参考: 著作者にはどんな権利がある?|公益社団法人著作権情報センター
引用する際は、文章の改変はもちろんのこと、句読点の変更や削除も厳禁です。原文のまま引用しましょう。
一次情報を引用元にする
他者の著作物を引用する際は、一次情報を引用しましょう。一次情報をもとにしてまとめられた記事が、必ずしも引用ルールを守っているとは限らないからです。万が一、引用した内容が法律違反を犯していた場合、連鎖的に引用した自社サイトも違法となってしまうケースもあります。
媒体ごとの引用ルール・出典元の書き方
引用ルールは、利用する媒体や出典元によって書き方が変わります。ここでは、媒体や出典ごとの引用ルールを紹介します。
Webサイトのコンテンツを引用する場合
Webサイトには、文章や画像、動画など、さまざまなコンテンツがあります。各コンテンツの種類別に引用ルールを紹介するので、参考にしてください。
文章の引用ルール
Web上の文章を引用する際には、引用タグを利用して検索エンジンにコピーコンテンツではないことを認識させます。引用タグは、該当箇所をblockquoteタグで囲って使用します。具体的には、次のように設定すると良いでしょう。
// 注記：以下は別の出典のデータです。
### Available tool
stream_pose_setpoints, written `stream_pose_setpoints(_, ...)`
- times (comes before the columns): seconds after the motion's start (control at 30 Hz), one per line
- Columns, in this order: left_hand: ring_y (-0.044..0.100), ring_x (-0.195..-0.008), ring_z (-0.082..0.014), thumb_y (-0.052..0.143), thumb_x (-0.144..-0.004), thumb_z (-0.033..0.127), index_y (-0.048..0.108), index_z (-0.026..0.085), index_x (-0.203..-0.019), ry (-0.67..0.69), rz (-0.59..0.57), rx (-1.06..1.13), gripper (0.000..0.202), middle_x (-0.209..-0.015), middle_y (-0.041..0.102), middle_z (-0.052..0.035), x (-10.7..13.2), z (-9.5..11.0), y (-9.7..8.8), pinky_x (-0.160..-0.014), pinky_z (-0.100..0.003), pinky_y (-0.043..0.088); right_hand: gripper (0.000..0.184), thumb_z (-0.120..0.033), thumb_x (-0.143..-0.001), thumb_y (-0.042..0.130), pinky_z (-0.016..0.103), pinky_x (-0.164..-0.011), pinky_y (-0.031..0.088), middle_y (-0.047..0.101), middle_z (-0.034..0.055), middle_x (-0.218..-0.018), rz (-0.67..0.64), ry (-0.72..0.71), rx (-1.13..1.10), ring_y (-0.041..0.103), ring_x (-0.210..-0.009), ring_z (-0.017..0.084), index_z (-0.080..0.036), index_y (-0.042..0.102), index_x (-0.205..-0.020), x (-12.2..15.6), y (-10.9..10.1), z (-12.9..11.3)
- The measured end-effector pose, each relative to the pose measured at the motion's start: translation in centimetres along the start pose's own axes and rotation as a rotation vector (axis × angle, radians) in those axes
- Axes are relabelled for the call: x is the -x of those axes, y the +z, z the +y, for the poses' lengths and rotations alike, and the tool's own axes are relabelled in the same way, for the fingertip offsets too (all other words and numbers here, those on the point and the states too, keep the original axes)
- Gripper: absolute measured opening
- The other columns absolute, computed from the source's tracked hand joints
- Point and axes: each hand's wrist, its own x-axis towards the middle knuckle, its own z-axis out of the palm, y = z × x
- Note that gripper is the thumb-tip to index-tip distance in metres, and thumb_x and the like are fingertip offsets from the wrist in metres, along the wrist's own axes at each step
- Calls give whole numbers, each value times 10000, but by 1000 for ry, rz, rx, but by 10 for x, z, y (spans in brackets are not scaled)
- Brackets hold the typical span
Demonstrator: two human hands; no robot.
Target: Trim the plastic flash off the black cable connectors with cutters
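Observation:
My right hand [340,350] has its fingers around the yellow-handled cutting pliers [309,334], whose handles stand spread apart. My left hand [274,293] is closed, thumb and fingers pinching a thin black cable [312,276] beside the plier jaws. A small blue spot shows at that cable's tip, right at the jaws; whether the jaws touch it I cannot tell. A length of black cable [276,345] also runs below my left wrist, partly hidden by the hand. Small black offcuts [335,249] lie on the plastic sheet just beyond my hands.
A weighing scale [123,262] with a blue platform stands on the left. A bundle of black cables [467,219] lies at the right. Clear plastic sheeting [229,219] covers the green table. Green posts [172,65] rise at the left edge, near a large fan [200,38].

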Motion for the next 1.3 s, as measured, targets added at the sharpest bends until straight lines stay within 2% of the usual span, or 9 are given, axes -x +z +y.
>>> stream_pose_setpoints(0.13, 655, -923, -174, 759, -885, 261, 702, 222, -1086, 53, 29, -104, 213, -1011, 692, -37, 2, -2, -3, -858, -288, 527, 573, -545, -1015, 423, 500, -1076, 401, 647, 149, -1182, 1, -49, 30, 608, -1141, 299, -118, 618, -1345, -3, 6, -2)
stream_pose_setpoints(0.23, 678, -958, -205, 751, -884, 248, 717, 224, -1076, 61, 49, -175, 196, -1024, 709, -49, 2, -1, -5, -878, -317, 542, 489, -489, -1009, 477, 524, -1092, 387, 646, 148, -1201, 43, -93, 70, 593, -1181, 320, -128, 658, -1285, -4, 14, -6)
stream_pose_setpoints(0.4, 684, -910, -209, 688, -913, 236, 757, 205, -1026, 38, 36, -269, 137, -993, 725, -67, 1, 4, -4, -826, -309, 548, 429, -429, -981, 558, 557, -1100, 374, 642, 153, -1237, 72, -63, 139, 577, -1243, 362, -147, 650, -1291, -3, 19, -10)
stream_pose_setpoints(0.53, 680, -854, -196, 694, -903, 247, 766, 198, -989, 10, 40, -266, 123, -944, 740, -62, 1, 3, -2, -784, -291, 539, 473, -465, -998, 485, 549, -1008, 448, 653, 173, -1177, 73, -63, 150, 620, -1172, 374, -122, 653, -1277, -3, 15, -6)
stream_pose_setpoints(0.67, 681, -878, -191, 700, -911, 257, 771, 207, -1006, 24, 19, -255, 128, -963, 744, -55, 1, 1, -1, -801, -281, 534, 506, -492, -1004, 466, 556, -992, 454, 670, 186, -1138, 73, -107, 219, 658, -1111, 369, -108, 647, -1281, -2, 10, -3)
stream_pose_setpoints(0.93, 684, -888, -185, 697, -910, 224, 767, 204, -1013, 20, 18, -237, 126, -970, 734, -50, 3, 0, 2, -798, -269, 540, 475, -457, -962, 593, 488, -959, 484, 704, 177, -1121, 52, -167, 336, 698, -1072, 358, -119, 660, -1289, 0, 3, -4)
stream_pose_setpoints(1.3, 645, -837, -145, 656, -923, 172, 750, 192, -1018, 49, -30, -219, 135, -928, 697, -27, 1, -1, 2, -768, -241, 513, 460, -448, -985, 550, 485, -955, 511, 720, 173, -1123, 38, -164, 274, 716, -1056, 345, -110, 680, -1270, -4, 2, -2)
<blockquote>ここに引用文を記載</blockquote>
引用元のサイト名やURL、必要に応じて基準にした日付も明記して、読者も一目で引用箇所がわかるように記載することが大切です。
画像・動画の引用ルール
画像や動画に関しても一般的な引用ルールに則った引用が必要です。街中で撮影した写真や動画は、肖像権に気を付けましょう。
図の引用ルール
他者の記事などで紹介されている図についても、引用元の記載が必要です。文章と同様、図の一部改変なども行わないようにしましょう。ただし、図の作成に用いられたデータについては、著作物には該当しません。
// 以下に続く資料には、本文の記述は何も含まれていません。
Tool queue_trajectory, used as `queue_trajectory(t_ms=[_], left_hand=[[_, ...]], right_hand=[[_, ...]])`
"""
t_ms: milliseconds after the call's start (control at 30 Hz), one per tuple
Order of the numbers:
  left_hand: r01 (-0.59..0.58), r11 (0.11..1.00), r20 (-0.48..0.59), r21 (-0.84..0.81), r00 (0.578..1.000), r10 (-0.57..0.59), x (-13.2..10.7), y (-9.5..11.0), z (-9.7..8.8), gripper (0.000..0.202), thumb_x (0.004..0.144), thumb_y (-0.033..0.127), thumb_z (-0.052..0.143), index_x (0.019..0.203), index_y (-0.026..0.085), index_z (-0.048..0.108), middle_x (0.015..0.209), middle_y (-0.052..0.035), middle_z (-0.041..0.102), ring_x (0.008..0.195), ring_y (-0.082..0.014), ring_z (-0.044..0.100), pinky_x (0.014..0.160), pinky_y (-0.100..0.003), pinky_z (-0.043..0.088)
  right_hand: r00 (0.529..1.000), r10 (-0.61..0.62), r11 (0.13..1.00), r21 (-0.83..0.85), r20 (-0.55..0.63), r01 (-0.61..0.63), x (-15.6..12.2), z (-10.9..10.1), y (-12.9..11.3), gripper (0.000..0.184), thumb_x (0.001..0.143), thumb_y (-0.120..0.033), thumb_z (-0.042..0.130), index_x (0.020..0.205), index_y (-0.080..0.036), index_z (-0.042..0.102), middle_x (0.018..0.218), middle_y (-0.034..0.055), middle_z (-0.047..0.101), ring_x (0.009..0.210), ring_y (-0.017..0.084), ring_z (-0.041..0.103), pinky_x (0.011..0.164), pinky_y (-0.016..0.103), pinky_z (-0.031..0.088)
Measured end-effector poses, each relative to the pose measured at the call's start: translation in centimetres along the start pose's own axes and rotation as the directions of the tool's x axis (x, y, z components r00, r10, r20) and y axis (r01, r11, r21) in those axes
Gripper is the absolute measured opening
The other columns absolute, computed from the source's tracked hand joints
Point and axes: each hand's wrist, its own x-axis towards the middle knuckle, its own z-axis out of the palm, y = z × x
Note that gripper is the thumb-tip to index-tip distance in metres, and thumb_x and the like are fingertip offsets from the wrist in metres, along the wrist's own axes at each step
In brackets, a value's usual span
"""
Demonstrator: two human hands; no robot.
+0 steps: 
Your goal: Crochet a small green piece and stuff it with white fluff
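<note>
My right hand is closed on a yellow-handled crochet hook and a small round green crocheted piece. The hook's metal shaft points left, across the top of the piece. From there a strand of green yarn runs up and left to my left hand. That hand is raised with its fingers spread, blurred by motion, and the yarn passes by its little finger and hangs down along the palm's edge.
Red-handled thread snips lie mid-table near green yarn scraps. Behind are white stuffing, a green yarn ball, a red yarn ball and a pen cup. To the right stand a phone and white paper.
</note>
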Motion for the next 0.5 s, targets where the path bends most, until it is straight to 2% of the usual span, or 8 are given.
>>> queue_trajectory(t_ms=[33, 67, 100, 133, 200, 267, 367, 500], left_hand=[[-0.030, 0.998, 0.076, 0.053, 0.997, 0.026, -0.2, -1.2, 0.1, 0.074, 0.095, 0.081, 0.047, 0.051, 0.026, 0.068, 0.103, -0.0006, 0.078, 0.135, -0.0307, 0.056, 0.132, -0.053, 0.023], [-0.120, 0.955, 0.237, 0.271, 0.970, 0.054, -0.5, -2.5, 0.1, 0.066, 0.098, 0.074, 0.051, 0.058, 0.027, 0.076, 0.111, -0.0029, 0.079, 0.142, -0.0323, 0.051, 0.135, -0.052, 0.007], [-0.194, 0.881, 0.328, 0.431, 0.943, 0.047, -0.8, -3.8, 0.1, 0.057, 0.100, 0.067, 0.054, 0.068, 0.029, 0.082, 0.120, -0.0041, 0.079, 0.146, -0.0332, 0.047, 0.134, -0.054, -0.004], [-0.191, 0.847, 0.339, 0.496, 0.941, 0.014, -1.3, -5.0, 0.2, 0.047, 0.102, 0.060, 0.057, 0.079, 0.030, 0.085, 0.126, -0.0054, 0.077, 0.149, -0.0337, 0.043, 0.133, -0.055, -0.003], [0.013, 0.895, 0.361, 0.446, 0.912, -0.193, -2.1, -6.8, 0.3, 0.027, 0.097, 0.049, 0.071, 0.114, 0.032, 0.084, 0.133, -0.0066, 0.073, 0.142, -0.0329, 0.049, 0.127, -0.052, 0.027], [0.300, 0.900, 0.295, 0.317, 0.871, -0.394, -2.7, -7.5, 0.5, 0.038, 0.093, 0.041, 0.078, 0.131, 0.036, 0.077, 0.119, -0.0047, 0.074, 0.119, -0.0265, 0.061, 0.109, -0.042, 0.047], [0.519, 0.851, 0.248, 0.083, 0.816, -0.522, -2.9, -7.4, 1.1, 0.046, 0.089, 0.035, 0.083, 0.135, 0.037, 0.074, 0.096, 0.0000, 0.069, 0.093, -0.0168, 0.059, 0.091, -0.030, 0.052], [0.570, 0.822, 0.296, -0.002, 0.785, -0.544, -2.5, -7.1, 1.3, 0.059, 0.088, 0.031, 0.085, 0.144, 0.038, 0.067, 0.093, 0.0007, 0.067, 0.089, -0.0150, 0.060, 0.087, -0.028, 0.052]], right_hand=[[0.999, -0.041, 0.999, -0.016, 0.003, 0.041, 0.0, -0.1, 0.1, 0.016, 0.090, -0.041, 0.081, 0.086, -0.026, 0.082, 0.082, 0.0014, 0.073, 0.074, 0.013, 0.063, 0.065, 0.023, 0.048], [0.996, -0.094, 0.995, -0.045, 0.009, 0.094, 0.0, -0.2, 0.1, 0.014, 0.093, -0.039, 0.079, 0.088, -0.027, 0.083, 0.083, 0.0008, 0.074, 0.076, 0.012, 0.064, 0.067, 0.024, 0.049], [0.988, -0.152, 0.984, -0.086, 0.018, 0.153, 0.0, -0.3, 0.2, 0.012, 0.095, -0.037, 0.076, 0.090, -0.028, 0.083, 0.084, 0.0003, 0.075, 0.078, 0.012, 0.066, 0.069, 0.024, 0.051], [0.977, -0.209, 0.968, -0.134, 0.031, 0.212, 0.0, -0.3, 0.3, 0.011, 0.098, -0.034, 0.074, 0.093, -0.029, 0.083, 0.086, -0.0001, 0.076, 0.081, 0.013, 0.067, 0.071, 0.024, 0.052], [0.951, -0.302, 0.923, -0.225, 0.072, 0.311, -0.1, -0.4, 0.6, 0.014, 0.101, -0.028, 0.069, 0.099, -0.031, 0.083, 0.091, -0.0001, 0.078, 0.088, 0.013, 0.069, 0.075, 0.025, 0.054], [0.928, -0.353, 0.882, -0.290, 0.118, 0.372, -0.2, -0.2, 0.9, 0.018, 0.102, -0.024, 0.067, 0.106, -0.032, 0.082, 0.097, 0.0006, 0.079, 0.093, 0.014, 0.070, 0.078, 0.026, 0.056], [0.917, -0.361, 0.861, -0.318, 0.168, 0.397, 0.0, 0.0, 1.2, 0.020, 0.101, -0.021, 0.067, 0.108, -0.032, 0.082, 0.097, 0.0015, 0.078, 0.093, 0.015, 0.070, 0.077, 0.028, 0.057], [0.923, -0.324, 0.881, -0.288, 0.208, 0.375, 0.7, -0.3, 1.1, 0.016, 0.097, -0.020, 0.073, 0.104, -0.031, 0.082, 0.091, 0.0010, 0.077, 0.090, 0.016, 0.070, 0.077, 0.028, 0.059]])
したがって、公開されているデータをもとに、自社で新たに図やグラフを作成する分には、引用元の掲載は不要といえます。しかし、作成した図やグラフの信憑性を持たせるためにも、データ元の記載がおすすめです。
SNSの投稿を引用する場合
自社メディアにSNSのつぶやきを掲載することは問題ありません。これは、SNSの規約で他のWebページでの投稿が認められているからです。例えば、Twitterの利用規約では、つぶやきの著作権について、次のように定められています。
ユーザーが本サービスを介して送信、投稿、送信またはそれ以外で閲覧可能としたコンテンツに関して、Twitter、またはその他の企業、組織もしくは個人は、ユーザーに報酬を支払うことなく(ユーザーは、ユーザーによる本サービスの利用がコンテンツおよびコンテンツに関する権利の許諾に対する十分な対価であることに同意するものとします)、当該コンテンツを上記のように追加的に使用します。
出典:サービス利用規約
ただし、ユーザーがプロフィールやつぶやきの中で「転載禁止」としている場合は、気持ちに配慮して転載しないほうが良いでしょう。ルール違反をしていないとはいえ、ユーザーが気持ちをないがしろにされたと感じ、トラブルに発展するケースも考えられます。
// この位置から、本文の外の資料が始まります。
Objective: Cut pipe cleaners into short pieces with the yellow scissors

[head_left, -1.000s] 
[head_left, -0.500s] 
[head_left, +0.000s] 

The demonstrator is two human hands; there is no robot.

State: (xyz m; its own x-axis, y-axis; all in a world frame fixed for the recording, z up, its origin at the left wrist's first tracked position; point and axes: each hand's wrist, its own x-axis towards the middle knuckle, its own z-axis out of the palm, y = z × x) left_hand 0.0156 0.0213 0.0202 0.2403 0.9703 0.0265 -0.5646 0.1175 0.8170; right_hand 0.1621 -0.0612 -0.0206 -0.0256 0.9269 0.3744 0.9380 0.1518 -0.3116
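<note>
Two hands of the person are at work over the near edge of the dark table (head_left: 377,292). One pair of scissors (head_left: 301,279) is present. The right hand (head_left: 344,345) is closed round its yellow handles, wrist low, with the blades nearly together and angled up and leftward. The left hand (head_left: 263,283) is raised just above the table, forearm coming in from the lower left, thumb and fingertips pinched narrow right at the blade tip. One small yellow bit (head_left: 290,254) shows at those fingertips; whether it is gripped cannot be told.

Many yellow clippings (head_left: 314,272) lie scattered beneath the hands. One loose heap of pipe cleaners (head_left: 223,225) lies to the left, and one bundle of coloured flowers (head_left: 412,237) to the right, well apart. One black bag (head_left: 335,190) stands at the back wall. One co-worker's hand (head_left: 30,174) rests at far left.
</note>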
また、著作権を侵害しているユーザーのつぶやきを引用した場合は、連鎖的に著作権の侵害に当たるため注意が必要です。
書籍や論文を引用する場合
書籍や論文を引用する場合は、タイトルや著者名、発行年やページ数を記載するようにしましょう。引用部分がページをまたぐような場合には、 p10-p11のようにして該当箇所をわかりやすく記載します。
また、著作者が複数いるケースでは、2人の場合は両名とも記載し、3人以上の際には〇〇他と記載するのが一般的です。
引用ルールを守って著作権を侵害しないメディア運営を
引用ルールを守ることは、民事上や刑事上のペナルティを受けないためだけでなく、企業の社会的信用を保つためにも大切です。引用ルールはインターネットの情報や画像など、種類によっても変わるので注意しましょう。
社内で引用に関するマニュアルを作成するなどして、会社全体で著作権を侵害しない運営を心がけることが大切です。